Task goal: Line count for the string "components": state how many lines in the records below hold it, giving only the number.

Material provided Start Marker

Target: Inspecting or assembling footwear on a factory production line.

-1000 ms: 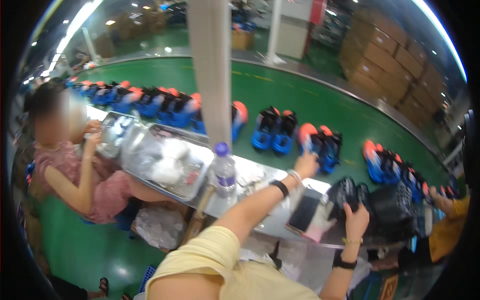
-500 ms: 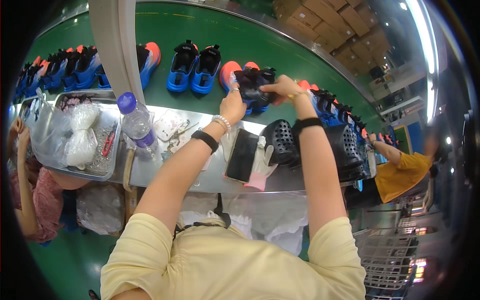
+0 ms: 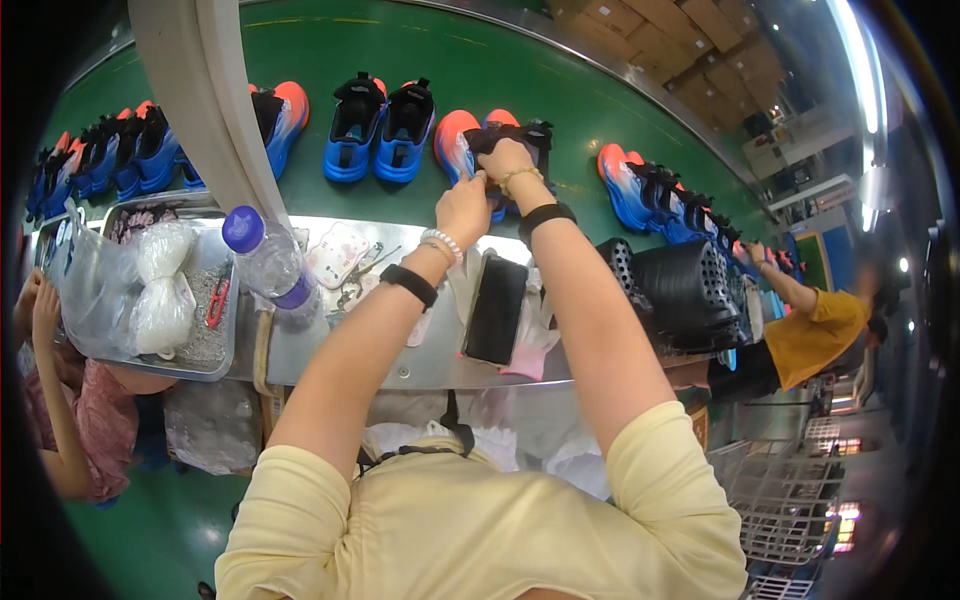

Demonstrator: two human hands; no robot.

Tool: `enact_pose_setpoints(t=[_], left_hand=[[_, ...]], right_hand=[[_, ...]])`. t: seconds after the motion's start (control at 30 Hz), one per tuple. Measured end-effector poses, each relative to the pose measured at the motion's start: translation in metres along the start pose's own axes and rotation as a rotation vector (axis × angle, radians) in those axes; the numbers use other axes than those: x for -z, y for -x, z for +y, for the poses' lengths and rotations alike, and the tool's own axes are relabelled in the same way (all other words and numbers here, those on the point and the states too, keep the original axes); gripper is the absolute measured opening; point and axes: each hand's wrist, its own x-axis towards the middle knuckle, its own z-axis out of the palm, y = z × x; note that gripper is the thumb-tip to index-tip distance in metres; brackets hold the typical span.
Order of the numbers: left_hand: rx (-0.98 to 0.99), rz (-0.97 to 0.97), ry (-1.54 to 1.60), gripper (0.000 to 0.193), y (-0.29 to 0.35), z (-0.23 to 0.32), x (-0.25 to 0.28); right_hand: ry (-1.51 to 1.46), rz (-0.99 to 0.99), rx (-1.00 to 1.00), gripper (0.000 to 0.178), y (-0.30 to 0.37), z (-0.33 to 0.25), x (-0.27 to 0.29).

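A pair of running sneakers (image 3: pixel 457 137), orange at the toe, blue along the sole and black on top, stands on the green belt ahead of me. My left hand (image 3: pixel 465 207) is closed at the near side of the left shoe, fingertips against its edge. Over the black upper, my right hand (image 3: pixel 507 163) is bent down with its fingers curled, meeting the left fingertips. What the right fingers pinch is hidden behind the hand. Just left stands another pair of the same sneakers (image 3: pixel 403 133), heels toward me.
A metal ledge holds a phone (image 3: pixel 495 312), a purple-capped bottle (image 3: pixel 270 262), a tray (image 3: pixel 225 345) of small parts and plastic bags, and black perforated clogs (image 3: pixel 690 290). A post (image 3: pixel 205 110) rises at left. More sneakers (image 3: pixel 625 190) line the belt. Co-workers sit at both sides.
My right hand has moved left across the shoe's upper, close to my left hand. The sneakers at right now stand farther from the pair I handle. My view has shifted slightly.
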Motion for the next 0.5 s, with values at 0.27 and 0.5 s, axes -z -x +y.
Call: enact_pose_setpoints(t=[0.27,0.5], left_hand=[[0.022,0.058,-0.051,0.026,0.005,-0.006,0.005],[-0.027,-0.047,-0.006,0.026,-0.003,-0.012,0.017]], right_hand=[[0.098,-0.03,0.223,0.047,0.011,-0.008,0.031],[0.067,-0.056,0.301,0.039,0.002,-0.017,0.02]])
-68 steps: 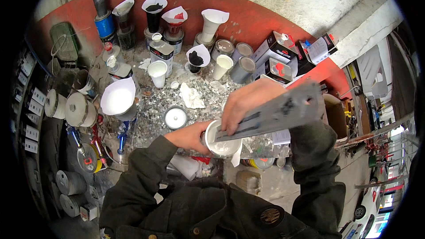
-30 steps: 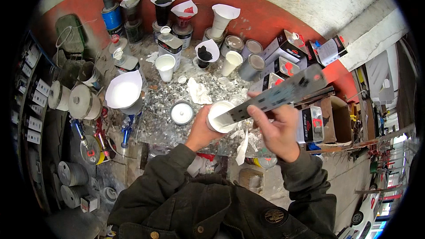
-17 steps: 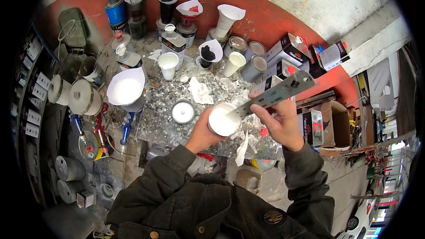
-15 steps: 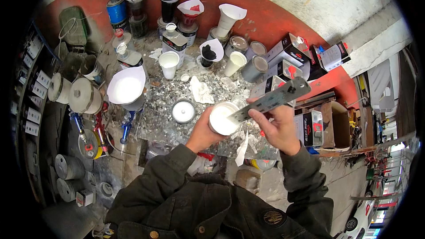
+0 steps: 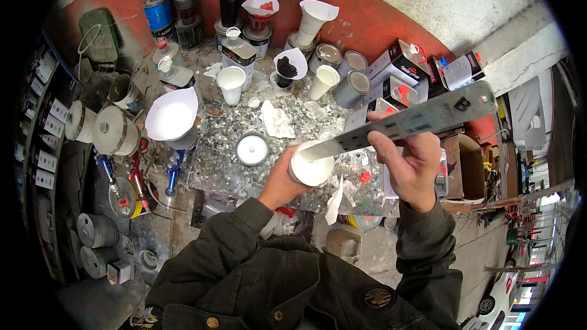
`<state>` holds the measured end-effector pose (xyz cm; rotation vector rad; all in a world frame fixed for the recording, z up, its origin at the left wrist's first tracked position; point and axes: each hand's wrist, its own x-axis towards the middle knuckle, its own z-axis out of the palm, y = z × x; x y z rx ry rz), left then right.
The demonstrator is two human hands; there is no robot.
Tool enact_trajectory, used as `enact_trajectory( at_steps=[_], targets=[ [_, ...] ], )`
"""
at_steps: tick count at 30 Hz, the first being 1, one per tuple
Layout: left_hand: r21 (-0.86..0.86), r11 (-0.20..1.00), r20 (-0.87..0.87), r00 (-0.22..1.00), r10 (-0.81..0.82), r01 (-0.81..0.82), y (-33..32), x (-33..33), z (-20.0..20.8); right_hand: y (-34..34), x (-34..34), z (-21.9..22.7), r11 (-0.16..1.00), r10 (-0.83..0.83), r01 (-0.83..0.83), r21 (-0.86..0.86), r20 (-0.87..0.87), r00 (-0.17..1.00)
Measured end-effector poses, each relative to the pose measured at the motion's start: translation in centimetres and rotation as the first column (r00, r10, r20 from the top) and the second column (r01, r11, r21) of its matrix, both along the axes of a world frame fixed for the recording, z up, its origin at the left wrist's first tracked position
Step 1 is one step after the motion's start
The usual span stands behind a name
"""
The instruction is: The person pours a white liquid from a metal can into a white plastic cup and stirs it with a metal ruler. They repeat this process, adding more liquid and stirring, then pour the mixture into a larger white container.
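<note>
While left fingers clasp cup, right fingers pinch strip.

Soft, fairly even light lay over the speckled workbench, while the left margin sank into dimness. The white liquid in the paper-lined cup washed out almost to blank, and glare bleached the far lower right. Fisheye distortion bowed the red wall band inside black, rounded borders.
</note>
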<state>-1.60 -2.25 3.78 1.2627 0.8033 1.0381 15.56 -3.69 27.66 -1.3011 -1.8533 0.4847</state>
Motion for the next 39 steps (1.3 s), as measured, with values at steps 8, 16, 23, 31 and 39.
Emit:
enact_trajectory(
  at_steps=[8,16,23,31,39],
  targets=[
    [0.086,0.992,-0.016,0.995,0.096,-0.094,0.1,0.2,-0.8,-0.1,0.5,-5.2,0.997,0.068,-0.065,-0.034,0.089,0.994],
    [0.118,0.986,-0.065,0.990,0.129,-0.120,0.0,0.1,-1.6,-1.7,-1.1,-3.4,1.000,-0.003,0.003,-0.018,-0.012,1.000],
    [0.104,0.988,-0.052,0.991,0.121,-0.115,0.0,-0.1,-1.8,0.3,-0.3,-1.5,0.998,-0.056,0.057,0.013,-0.055,0.997],
    [0.071,0.991,-0.024,0.993,0.115,-0.113,0.4,-0.3,-2.0,-0.5,-0.1,-6.0,0.990,0.026,-0.023,-0.142,0.016,1.000],
    [0.109,0.981,-0.031,0.986,0.166,-0.161,0.7,-1.0,-1.8,-0.8,-1.0,-2.4,0.998,-0.020,0.017,-0.055,-0.062,0.998]
  ],
)
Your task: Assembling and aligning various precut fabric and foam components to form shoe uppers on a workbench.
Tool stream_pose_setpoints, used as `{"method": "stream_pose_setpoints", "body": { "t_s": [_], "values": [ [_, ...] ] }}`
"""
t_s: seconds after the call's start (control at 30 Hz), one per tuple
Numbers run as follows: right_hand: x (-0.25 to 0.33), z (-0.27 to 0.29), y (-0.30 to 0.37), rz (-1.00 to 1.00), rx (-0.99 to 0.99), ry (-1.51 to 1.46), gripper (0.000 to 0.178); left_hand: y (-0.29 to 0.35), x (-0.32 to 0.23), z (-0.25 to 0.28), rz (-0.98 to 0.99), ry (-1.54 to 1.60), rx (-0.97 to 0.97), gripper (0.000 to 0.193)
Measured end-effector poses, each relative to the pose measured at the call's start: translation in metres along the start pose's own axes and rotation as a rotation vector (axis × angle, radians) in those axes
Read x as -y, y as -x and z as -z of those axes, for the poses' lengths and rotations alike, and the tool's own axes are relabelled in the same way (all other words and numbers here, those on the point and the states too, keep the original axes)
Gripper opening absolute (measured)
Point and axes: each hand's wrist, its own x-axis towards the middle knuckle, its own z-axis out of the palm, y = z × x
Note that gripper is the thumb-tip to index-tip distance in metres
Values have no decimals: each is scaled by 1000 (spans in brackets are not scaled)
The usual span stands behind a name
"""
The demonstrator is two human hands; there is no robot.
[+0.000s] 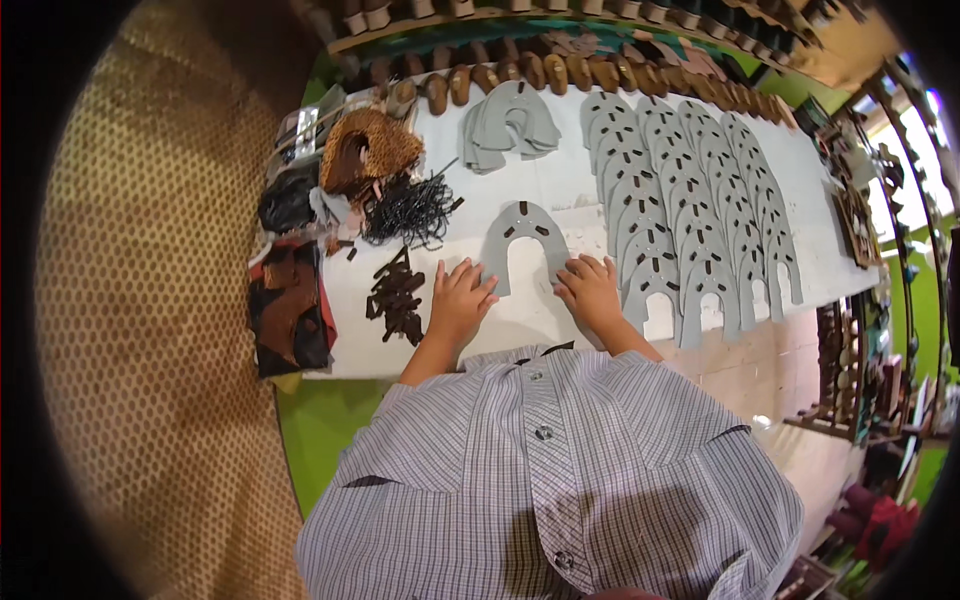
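Across a white worktop, the left hand and right hand rest with fingers loosely spread on the legs of a gray U-shaped shoe-upper piece at frame centre, between dark strips at left and overlapping gray pieces at right.

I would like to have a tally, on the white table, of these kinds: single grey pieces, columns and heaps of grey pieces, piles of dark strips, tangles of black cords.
Single grey piece: 1
Columns of overlapping grey pieces: 4
Heap of grey pieces: 1
Pile of dark strips: 1
Tangle of black cords: 1
Total: 8
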Motion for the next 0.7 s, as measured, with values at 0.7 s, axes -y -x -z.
{"method": "stream_pose_setpoints", "body": {
  "t_s": [0.7],
  "values": [
    [0,38,57,-92,-296,-24,16,-9,-57,25,-41,53,-96,8]
  ]
}}
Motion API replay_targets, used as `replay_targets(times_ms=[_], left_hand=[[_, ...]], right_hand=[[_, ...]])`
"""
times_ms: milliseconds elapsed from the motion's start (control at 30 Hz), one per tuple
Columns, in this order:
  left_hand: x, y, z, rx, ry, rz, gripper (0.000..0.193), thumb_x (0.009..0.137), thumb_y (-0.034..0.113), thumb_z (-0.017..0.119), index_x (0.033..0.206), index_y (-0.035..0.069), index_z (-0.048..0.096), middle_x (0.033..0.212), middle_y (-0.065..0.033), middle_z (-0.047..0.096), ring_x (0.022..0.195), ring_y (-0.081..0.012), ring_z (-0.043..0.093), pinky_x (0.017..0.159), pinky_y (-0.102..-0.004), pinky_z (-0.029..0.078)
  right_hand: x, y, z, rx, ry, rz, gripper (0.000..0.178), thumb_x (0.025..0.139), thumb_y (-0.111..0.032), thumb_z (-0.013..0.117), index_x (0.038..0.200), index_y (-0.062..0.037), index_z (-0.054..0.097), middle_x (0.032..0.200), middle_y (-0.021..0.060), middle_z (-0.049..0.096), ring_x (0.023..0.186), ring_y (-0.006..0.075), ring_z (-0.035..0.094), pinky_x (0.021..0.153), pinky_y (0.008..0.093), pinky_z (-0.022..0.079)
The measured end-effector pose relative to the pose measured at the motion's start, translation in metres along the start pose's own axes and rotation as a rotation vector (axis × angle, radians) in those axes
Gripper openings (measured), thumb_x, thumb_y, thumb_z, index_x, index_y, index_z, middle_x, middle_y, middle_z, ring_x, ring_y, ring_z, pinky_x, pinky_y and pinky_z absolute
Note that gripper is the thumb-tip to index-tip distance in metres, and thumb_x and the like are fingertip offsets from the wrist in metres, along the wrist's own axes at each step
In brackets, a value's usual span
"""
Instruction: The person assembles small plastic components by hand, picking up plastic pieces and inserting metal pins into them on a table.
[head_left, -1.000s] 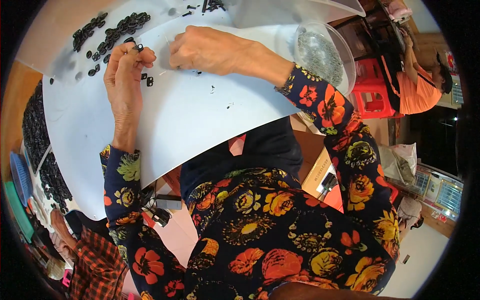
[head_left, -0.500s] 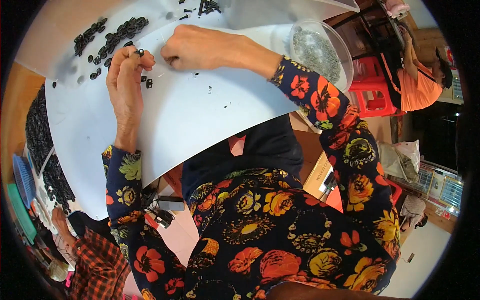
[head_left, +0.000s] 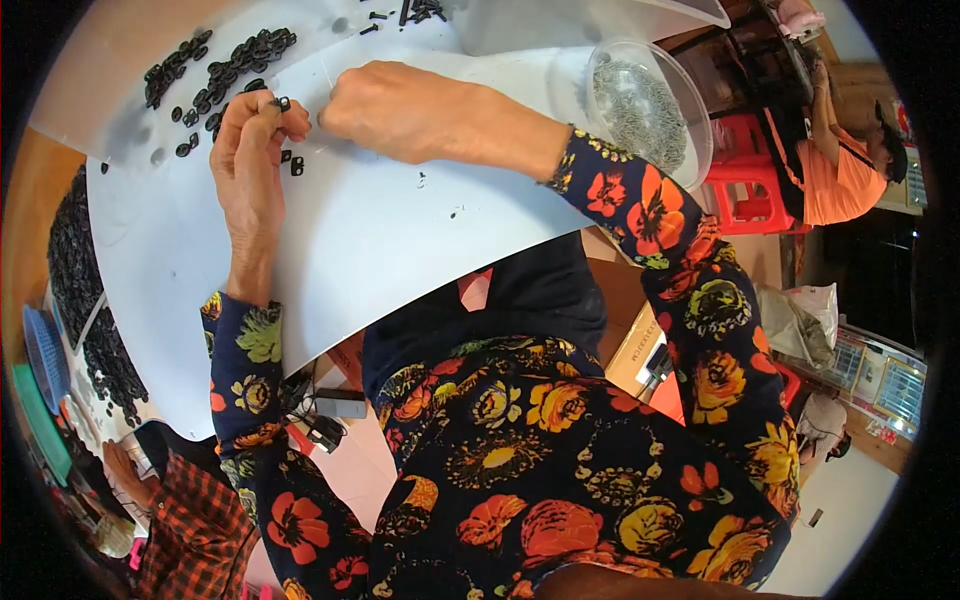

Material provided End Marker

Result: 2